Toute société a ses points de moindre résistance, ses plaies. Mettez le doigt sur la plaie, et appuyez bien fort. Creusez les sujets dont personne ne veut entendre parler. L’envers du décor. Insistez sur la maladie, l’agonie, la laideur. Parlez de la mort, et de l’oubli. De la jalousie, de l’indifférence, de la frustration, de l’absence d’amour. Soyez abjects, vous serez vrais.

Rester Vivant est la porte d’entrée dans l’univers poétique et la pensée philosophique de Houellebecq. Méthode de survie adressée au futur poète, elle invite à concevoir l’expérience du réel comme la matière première de la recherche du vrai. Elle est une tentative pour définir ce que peut être la poésie aujourd’hui, autant qu’un appel à s’emparer des hypermarchés et des parkings souterrains pour en faire des objets poétiques.

Le prix à payer est clair : souffrance et solitude sont au bout du chemin. René Char l’affirme déjà, qui écrit que « la lucidité est la blessure la plus proche du soleil ». Mais dans un monde où règne la fadeur, il est du rôle du poète de défricher les nouvelles terres du ravissement, qui bien souvent reposent où l’on s’y attend le moins.

Au lecteur, à son tour, de faire passer le message et de s’acquitter de son devoir de vérité.

La poésie, en cela, n’est-elle pas nécessaire ?
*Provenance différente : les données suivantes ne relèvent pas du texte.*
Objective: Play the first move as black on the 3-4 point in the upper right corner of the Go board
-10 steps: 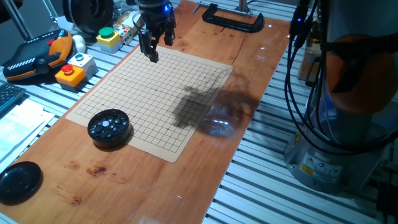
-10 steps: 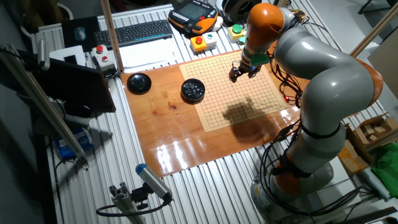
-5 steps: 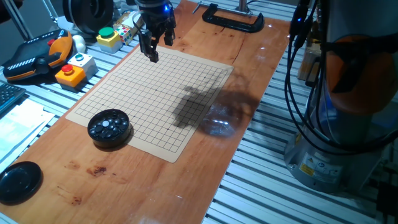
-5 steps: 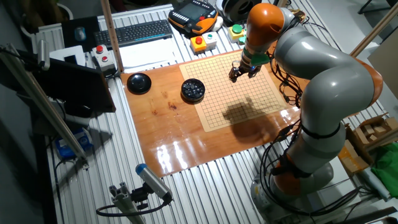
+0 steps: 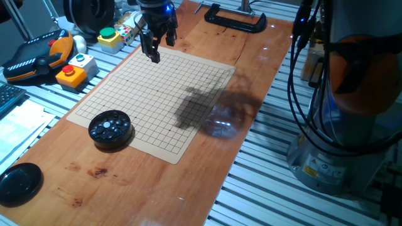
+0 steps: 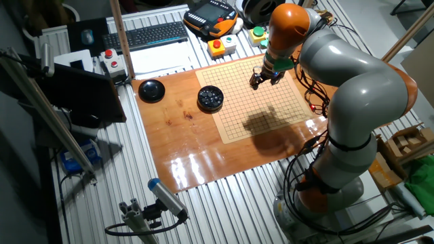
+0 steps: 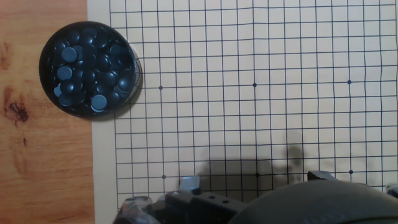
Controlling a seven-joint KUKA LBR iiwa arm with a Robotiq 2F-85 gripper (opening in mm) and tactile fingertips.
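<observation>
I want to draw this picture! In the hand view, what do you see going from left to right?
Wooden table → round bowl full of black stones → Go board with its grid lines.

- A wooden tabletop [image 5: 251, 135] is laid over ribbed aluminium rails.
- A Go board [image 5: 157, 100] lies flat mid-tabletop.
- A bowl of black stones [image 5: 110, 129] overlaps one board corner.
- A black lid [image 5: 19, 184] rests near a tabletop corner.
- A black clamp [image 5: 234, 19] grips the opposite edge.
</observation>
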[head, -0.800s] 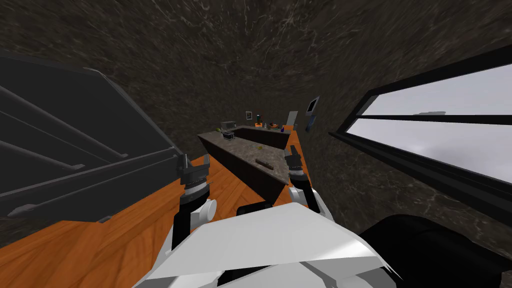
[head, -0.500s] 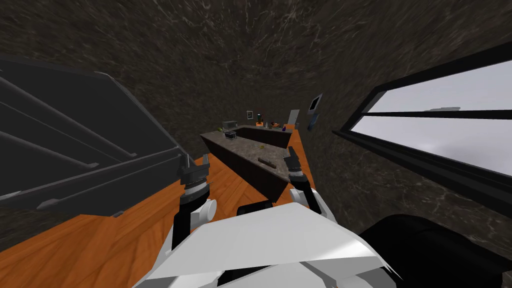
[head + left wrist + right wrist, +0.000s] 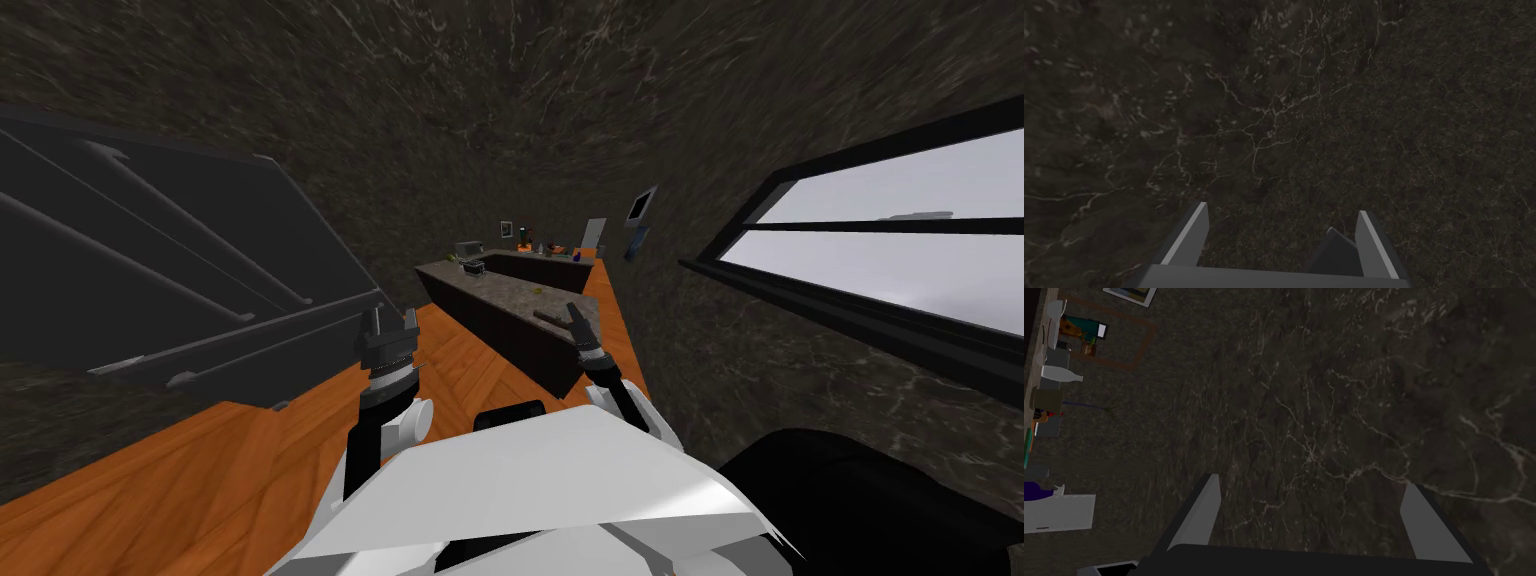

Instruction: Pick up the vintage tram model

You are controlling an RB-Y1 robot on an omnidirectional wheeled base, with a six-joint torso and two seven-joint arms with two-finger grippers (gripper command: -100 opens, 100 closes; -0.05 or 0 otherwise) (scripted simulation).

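Head view: tram model [image 3: 546, 316] lies lengthwise along counter [image 3: 500, 291]; left end effector [image 3: 390, 322], right end effector [image 3: 573, 314] both spread.

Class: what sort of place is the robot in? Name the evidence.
Probably a kitchen in a house, though that is uncertain: a long counter with a marbled top, an orange wood-plank floor, and a large window.

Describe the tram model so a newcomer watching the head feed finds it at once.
Find the long dark stone-topped counter running away over the orange floor. On its near end, beside the right gripper, lies the tram model: a low, long brown bar, unlike the small items clustered at the far end.
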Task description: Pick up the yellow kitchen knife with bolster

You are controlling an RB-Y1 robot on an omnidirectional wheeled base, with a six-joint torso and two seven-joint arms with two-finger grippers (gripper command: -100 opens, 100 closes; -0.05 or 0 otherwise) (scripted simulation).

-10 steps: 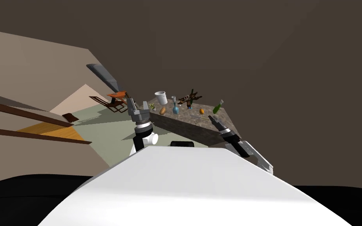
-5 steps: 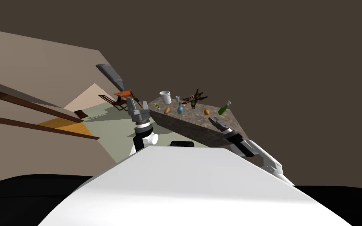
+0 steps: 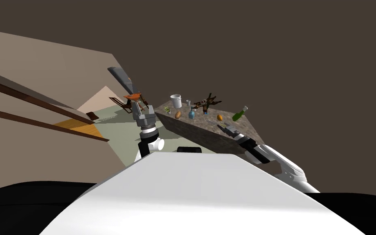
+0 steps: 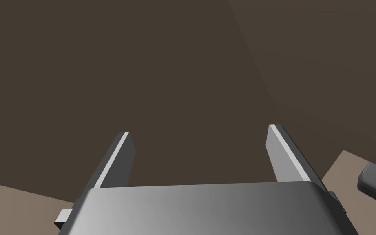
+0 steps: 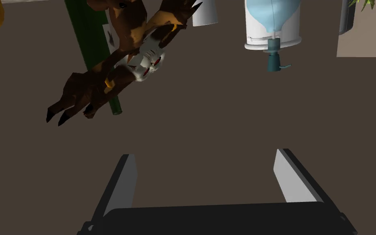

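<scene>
The stone tabletop (image 3: 199, 120) is viewed from the head, rolled and steeply down, from some way off. The right wrist view is taken along the right gripper (image 5: 204, 154), low over the near edge and close to the brown figure (image 5: 113, 77) and blue bottle (image 5: 272, 24), both shared with the head view. The left wrist view is turned to a dark brown wall (image 4: 183, 61).
</scene>
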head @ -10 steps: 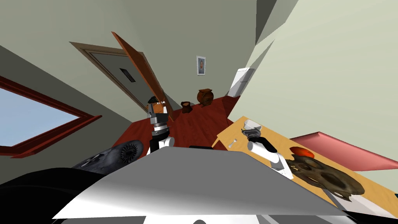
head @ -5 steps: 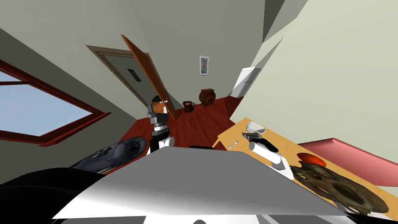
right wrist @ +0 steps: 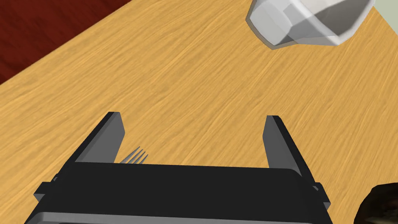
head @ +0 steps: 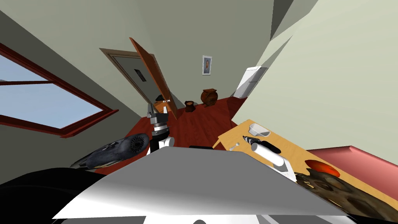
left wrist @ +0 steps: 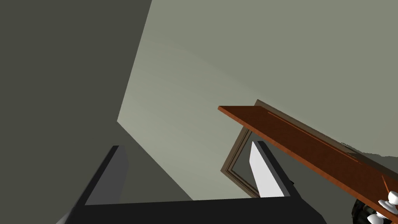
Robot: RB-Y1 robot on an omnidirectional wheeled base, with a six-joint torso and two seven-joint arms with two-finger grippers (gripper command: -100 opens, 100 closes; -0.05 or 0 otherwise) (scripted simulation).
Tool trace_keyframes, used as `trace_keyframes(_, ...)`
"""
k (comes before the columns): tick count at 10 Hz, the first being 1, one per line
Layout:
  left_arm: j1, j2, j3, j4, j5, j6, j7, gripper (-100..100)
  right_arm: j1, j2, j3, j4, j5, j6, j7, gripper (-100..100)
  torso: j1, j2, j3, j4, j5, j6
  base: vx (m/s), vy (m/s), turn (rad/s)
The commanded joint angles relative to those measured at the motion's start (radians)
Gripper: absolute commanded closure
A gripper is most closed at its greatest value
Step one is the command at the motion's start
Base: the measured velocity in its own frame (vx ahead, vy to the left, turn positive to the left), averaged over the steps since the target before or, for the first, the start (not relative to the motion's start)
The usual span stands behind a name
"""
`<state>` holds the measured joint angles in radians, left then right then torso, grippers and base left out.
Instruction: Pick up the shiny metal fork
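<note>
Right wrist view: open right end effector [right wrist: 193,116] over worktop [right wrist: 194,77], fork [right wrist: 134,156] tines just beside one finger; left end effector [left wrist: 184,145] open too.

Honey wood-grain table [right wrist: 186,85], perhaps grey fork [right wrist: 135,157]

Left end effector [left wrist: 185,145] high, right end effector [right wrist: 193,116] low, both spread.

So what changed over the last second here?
My own view swung, shifting the whole scene. The right gripper drew back from the white container toward the fork, whose tines now show just inside one of its open fingers. Nothing grasped. The fork, the container and the table stayed put; the left gripper stayed raised, open.
</note>
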<state>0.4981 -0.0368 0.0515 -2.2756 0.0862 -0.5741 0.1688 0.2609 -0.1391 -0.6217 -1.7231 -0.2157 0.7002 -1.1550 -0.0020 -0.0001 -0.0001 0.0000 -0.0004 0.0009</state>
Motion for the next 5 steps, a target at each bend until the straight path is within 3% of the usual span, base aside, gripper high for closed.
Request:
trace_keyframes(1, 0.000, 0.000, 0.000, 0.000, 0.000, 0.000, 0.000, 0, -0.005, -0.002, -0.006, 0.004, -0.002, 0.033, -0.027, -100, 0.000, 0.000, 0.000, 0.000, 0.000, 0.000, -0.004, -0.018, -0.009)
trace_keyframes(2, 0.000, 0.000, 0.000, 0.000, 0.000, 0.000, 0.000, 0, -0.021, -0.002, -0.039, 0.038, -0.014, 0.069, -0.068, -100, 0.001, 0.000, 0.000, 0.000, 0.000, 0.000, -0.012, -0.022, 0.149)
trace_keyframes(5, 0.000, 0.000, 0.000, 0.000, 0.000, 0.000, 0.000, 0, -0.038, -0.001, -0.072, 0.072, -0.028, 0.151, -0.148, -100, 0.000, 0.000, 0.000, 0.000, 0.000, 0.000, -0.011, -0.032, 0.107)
À mesure que vous approchez de la vérité, votre solitude augmente. Le bâtiment est splendide, mais désert. Vous marchez dans des salles vides, qui vous renvoient l’écho de vos pas. L’atmosphère est limpide et invariable ; les objets semblent statufiés. Parfois vous vous mettez à pleurer, tant la netteté de la vision est cruelle. Vous aimeriez retourner en arrière, dans les brumes de l’inconnaissance ; mais au fond vous savez qu’il est déjà trop tard. Continuez. N’ayez pas peur. Le pire est déjà passé. Bien sûr, la vie vous déchirera encore ; mais, de votre côté, vous n’avez plus tellement à faire avec elle. Souvenez-vous-en : fondamentalement, vous êtes déjà mort. Vous êtes maintenant en tête à tête avec l’éternité.